Task description -> With the images removed, repeat the data below exactly.

Input data ->
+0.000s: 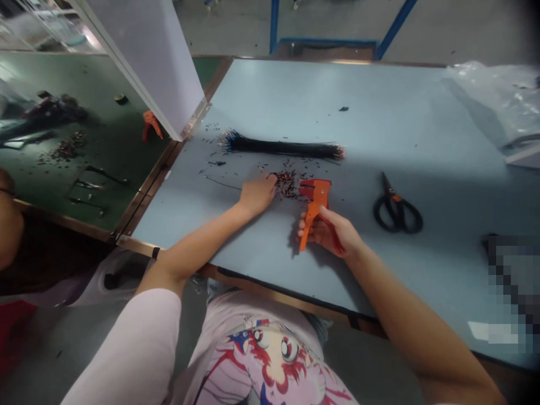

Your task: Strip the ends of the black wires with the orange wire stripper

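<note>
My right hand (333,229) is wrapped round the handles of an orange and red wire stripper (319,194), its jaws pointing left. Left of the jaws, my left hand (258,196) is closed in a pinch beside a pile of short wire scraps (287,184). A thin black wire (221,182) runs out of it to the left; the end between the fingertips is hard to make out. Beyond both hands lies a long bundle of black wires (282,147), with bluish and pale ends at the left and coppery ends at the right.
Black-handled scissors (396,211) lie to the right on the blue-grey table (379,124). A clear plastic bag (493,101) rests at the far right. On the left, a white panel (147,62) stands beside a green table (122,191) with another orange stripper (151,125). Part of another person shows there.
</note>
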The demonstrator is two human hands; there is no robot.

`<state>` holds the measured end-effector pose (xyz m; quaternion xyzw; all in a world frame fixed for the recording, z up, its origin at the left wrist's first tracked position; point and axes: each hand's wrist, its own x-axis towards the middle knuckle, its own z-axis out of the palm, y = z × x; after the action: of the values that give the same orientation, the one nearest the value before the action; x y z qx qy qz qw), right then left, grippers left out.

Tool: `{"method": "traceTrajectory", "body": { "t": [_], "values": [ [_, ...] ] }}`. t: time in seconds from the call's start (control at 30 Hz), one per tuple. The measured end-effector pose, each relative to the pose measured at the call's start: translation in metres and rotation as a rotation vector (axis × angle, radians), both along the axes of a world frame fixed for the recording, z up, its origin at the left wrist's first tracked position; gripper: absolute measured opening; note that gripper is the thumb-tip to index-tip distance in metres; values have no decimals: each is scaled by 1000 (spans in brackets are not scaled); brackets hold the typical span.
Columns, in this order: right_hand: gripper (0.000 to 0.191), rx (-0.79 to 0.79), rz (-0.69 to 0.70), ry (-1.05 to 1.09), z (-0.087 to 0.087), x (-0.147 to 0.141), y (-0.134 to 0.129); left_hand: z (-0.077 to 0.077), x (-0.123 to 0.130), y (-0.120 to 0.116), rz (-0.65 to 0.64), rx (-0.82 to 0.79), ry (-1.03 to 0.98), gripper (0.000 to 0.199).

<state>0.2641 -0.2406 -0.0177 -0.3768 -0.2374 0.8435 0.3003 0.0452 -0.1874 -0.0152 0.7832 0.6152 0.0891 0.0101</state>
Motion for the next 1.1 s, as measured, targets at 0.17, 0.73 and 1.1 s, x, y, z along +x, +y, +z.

The answer ->
+0.000s: 

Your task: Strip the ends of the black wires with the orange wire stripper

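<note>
My right hand (333,229) is wrapped round the handles of an orange and red wire stripper (319,194), its jaws pointing left. Left of the jaws, my left hand (258,196) is closed in a pinch beside a pile of short wire scraps (287,184). A thin black wire (221,182) runs out of it to the left; the end between the fingertips is hard to make out. Beyond both hands lies a long bundle of black wires (282,147), with bluish and pale ends at the left and coppery ends at the right.
Black-handled scissors (396,211) lie to the right on the blue-grey table (379,124). A clear plastic bag (493,101) rests at the far right. On the left, a white panel (147,62) stands beside a green table (122,191) with another orange stripper (151,125). Part of another person shows there.
</note>
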The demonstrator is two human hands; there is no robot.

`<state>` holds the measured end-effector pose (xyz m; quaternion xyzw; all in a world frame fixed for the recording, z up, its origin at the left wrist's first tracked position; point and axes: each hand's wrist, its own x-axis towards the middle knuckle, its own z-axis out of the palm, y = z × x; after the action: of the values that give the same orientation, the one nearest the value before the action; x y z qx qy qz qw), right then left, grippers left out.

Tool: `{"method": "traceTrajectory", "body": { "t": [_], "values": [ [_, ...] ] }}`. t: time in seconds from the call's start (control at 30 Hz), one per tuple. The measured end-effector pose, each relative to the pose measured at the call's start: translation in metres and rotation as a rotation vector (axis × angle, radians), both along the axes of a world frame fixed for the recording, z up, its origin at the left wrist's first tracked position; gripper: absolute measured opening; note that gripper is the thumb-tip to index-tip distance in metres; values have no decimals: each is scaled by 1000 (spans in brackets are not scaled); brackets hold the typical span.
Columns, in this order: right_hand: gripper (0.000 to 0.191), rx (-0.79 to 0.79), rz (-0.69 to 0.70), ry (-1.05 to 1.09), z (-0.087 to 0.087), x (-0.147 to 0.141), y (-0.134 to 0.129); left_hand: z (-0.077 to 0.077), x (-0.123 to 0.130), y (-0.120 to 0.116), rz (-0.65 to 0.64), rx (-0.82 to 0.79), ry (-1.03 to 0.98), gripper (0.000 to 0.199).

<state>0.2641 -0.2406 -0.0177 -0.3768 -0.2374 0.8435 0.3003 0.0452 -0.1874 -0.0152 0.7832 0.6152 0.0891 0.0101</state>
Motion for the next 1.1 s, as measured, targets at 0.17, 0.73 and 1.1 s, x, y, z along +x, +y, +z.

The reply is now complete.